Danfoss living connect, new proprietary z-wave binding

Good to find others struggling with the same challenge as me :).

I have spent a lot of time on this. MitM attacks on the Danfoss controller and Danfoss App. I have tried to decompile the Android Danfoss App. I have downloaded the controller firmware and tried to take it apart. The controller communicates with an API hosted by Trifork, the same goes for the Danfoss App. The api is served on port 443 and uses ssl. However I am unable to even connect with it with openssl. Some strange ec curve issue.

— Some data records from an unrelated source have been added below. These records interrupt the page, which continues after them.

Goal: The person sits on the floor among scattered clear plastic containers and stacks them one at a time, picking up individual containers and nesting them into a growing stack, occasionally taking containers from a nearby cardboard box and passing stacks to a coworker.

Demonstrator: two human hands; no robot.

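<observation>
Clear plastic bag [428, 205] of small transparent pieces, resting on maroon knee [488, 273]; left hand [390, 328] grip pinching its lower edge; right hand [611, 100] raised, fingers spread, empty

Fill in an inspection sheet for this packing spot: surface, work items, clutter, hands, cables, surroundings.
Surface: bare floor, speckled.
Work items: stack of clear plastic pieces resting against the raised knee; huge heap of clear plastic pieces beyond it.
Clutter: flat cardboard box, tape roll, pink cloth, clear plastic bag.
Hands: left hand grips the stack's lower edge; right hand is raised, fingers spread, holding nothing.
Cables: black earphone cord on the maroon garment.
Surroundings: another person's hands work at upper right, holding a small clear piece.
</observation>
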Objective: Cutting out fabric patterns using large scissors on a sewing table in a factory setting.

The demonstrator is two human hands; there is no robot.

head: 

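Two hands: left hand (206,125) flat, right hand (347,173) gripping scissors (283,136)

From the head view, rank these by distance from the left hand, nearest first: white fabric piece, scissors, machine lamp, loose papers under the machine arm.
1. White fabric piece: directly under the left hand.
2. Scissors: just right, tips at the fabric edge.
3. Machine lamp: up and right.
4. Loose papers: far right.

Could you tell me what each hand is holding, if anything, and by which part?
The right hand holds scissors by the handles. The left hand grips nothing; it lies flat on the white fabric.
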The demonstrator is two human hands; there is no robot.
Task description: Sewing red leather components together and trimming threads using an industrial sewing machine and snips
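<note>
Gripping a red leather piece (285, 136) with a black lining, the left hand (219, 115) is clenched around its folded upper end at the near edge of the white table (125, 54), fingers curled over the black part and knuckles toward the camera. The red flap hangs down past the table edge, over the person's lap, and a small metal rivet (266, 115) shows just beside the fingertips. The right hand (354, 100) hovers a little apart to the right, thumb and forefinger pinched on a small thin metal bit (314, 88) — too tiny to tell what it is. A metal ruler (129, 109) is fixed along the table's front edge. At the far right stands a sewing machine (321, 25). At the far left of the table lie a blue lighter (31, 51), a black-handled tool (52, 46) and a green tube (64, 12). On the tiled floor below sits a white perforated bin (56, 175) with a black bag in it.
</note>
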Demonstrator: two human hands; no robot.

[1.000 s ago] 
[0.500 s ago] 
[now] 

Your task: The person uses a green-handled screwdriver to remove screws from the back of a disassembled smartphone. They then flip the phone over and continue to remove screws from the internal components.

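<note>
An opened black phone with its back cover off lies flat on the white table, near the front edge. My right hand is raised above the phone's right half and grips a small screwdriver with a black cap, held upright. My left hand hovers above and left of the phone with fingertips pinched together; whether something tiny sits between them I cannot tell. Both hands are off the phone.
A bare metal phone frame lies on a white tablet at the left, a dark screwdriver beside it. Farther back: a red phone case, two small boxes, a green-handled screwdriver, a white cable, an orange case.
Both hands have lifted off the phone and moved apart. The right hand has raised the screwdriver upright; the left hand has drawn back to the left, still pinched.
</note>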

When I took the Android app apart, I found a file called brainpoolP320r1-curve.pem which contains EC PARAMETERS - probably needed to connect.
I have tried to get the app and controller to communicate with my fake API which also is served with a fake Trifork CA. However nginx is unable to use the brainpool curves, even though openssl supports them. Apache can serve using some brainpool-curves, but not the P320r1 - in my first try. Right now I have given up on the API.
So trying z-wave. I bought this z-wave sniffer https://www.suphammer.net/product/suphacap and am now able to see the traffic to/from my thermostats and the controller. I have reversed part of the protocol and can now see temperature per thermostat and if it’s heating or not.
I am now not certain if I really want to take over control of my thermostats, as I am sure Danfoss does a much better job at this than I can. So maybe monitoring the state is enough?

z-wave example - my thermostat 2 says to the controller, that it is at 19,97 degrees:
0x00021028120C054720202021030020102011030F031703280318032F0330057F0800049D013700004901C06599DA
and my controller says to the thermostat, go to 24,22 degrees:
0x0002100A0D0D0001000409761C9A655E

Has anyone made better progress on this than me?